Segment Start: Available data

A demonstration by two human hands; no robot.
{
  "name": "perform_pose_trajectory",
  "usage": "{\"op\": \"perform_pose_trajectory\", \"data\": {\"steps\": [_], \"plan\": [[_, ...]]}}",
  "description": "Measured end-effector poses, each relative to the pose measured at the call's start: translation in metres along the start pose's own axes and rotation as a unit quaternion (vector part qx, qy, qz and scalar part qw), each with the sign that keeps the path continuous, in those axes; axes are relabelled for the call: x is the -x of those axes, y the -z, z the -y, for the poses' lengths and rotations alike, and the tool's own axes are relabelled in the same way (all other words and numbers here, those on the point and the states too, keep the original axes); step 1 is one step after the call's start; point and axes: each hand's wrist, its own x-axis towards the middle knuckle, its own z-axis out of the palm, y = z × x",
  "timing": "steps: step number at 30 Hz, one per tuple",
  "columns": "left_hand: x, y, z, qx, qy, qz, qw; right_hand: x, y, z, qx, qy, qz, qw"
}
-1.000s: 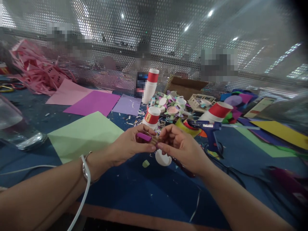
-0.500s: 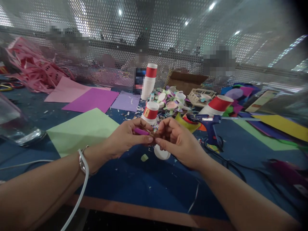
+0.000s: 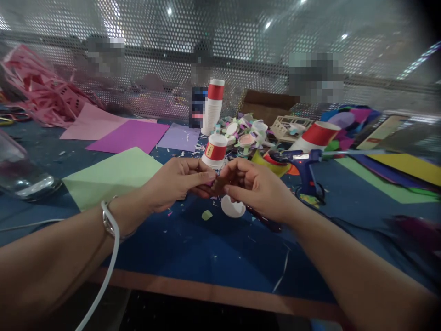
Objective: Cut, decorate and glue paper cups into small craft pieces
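Observation:
My left hand and my right hand meet fingertip to fingertip above the blue table. Between them they pinch a small brown craft piece with a purple bit, mostly hidden by my fingers. Just below my right hand lies a white round lid. A small red-and-white paper cup stands upside down right behind my hands. A blue glue gun stands propped to the right of my right hand, its cord trailing across the table.
Light green, magenta and pink paper sheets lie to the left. A clear glass is at far left. A stack of paper cups, a pile of finished paper-cup flowers, coloured sheets at right and a perforated metal screen behind.
My hands have closed more tightly over the piece, so the purple bit is nearly hidden now. The view has tipped slightly, shifting everything up in frame.

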Motion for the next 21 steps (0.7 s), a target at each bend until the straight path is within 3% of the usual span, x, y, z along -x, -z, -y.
{"op": "perform_pose_trajectory", "data": {"steps": [10,21], "plan": [[0.0004,0.0052,0.0015,-0.122,-0.015,-0.007,0.992,-0.0012,0.0017,-0.0053,0.009,-0.017,0.013,1.0],[0.0025,0.0028,0.0,-0.1,-0.032,0.005,0.994,0.0002,-0.0005,-0.0037,-0.013,-0.021,0.021,0.999]]}}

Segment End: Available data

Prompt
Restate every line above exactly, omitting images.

The answer
A demonstration by two human hands; no robot.
{
  "name": "perform_pose_trajectory",
  "usage": "{\"op\": \"perform_pose_trajectory\", \"data\": {\"steps\": [_], \"plan\": [[_, ...]]}}",
  "description": "Measured end-effector poses, each relative to the pose measured at the call's start: translation in metres along the start pose's own axes and rotation as a unit quaternion (vector part qx, qy, qz and scalar part qw), each with the sign that keeps the path continuous, in those axes; axes are relabelled for the call: x is the -x of those axes, y the -z, z the -y, for the poses' lengths and rotations alike, and the tool's own axes are relabelled in the same way (all other words and numbers here, those on the point and the states too, keep the original axes); step 1 is one step after the call's start; point and axes: each hand's wrist, its own x-axis towards the middle knuckle, its own z-axis out of the palm, y = z × x",
  "timing": "steps: step number at 30 Hz, one per tuple",
  "columns": "left_hand: x, y, z, qx, qy, qz, qw; right_hand: x, y, z, qx, qy, qz, qw"
}
-1.000s: 
-0.500s: 
+0.000s: 
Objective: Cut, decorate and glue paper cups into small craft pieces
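Observation:
My left hand and my right hand meet fingertip to fingertip above the blue table. Between them they pinch a small brown craft piece with a purple bit, mostly hidden by my fingers. Just below my right hand lies a white round lid. A small red-and-white paper cup stands upside down right behind my hands. A blue glue gun stands propped to the right of my right hand, its cord trailing across the table.
Light green, magenta and pink paper sheets lie to the left. A clear glass is at far left. A stack of paper cups, a pile of finished paper-cup flowers, coloured sheets at right and a perforated metal screen behind.
My hands have closed more tightly over the piece, so the purple bit is nearly hidden now. The view has tipped slightly, shifting everything up in frame.
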
Motion for the next 21 steps (0.7 s), a target at each bend until the straight path is within 3% of the usual span, x, y, z along -x, -z, -y.
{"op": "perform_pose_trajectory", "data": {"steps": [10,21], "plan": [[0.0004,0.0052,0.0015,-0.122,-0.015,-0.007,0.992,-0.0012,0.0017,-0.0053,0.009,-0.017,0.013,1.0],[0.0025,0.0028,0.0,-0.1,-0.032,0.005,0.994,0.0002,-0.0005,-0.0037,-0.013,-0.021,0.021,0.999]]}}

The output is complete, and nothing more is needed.